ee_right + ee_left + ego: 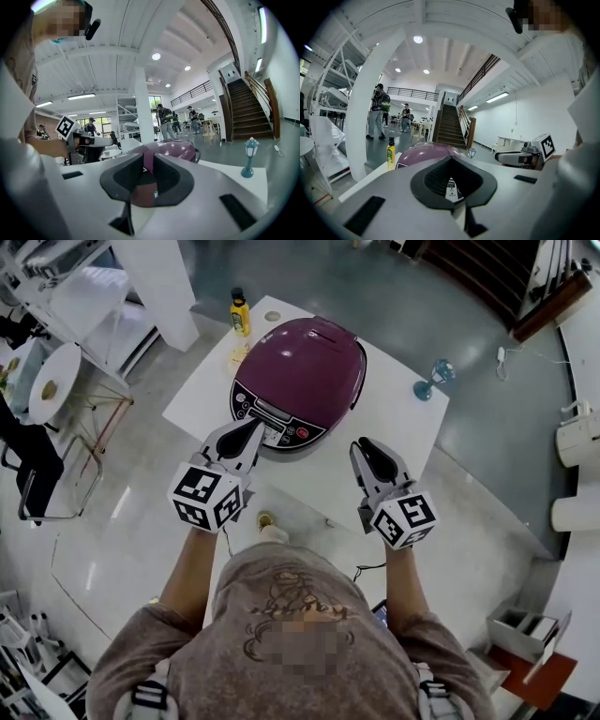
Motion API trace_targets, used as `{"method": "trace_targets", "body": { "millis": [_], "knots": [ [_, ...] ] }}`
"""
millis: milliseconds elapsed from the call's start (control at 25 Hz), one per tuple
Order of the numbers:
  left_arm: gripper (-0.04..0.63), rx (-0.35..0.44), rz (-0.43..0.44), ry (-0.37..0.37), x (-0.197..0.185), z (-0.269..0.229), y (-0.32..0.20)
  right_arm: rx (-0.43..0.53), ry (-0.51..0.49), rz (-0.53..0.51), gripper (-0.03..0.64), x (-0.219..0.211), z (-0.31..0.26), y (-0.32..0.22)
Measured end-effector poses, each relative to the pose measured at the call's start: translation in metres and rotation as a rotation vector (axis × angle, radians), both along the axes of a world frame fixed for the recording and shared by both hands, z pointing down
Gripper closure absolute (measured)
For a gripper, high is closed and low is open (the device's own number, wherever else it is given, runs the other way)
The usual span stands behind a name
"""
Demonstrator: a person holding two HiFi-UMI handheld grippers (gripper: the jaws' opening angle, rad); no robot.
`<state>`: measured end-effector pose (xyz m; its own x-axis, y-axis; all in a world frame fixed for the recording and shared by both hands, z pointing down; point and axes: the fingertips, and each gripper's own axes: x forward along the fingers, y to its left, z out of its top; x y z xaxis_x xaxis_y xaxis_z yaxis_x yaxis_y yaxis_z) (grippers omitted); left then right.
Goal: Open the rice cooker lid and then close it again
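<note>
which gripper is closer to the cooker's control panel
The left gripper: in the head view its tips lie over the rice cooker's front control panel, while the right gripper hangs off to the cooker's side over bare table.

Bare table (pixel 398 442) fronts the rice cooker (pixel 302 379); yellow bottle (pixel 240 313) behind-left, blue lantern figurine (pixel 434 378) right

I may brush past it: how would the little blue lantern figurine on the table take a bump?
The blue lantern figurine probably tips easily: a wide head on a thin stem over a small base. It looks small, so likely light. It stands near the edge of the table, so a knock might send it off.
</note>
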<state>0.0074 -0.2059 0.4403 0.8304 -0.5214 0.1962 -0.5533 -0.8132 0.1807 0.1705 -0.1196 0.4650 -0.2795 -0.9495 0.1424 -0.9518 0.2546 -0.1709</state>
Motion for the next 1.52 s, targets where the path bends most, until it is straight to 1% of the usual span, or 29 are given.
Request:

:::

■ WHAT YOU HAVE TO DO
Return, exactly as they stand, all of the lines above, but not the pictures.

■ SOLUTION
ee_right + ee_left + ego: 
Motion API trace_targets, used as `{"method": "trace_targets", "body": { "millis": [_], "knots": [ [_, ...] ] }}`
"""
millis: milliseconds elapsed from the call's start (control at 25 Hz), one per tuple
Order of the numbers:
  left_arm: gripper (-0.04..0.63), rx (-0.35..0.44), rz (-0.43..0.44), ry (-0.37..0.37), x (-0.197..0.185), z (-0.269..0.229), y (-0.32..0.20)
  right_arm: rx (-0.43..0.53), ry (-0.51..0.49), rz (-0.53..0.51), gripper (-0.03..0.64), x (-0.219..0.211), z (-0.31..0.26), y (-0.32..0.22)
Measured end-effector poses, each relative to the pose measured at the call's start: translation in metres and rotation as a rotation vector (axis × angle, radians), both along the axes of a world frame fixed for the recording and shared by both hands, z pointing down
Gripper closure absolute (measured)
For a gripper, high is closed and low is open (the device's own number, wherever else it is given, runs the other way)
The usual span stands behind a name
"""
Demonstrator: a person holding two HiFi-UMI handheld grippers (gripper: the jaws' opening angle, rad); no robot.
`<state>`: measured end-effector pose (xyz m; its own x-axis, y-axis; all in a world frame fixed for the recording and shared by both hands, z pointing down; point and axes: the fingertips, and each gripper's own axes: x forward along the fingers, y to its left, z out of its top; x y z xaxis_x xaxis_y xaxis_z yaxis_x yaxis_y yaxis_z) (grippers omitted); left then right.
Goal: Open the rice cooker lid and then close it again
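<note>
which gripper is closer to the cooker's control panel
The left gripper: in the head view its tips lie over the rice cooker's front control panel, while the right gripper hangs off to the cooker's side over bare table.

Bare table (pixel 398 442) fronts the rice cooker (pixel 302 379); yellow bottle (pixel 240 313) behind-left, blue lantern figurine (pixel 434 378) right

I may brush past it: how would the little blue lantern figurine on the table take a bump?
The blue lantern figurine probably tips easily: a wide head on a thin stem over a small base. It looks small, so likely light. It stands near the edge of the table, so a knock might send it off.
</note>
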<state>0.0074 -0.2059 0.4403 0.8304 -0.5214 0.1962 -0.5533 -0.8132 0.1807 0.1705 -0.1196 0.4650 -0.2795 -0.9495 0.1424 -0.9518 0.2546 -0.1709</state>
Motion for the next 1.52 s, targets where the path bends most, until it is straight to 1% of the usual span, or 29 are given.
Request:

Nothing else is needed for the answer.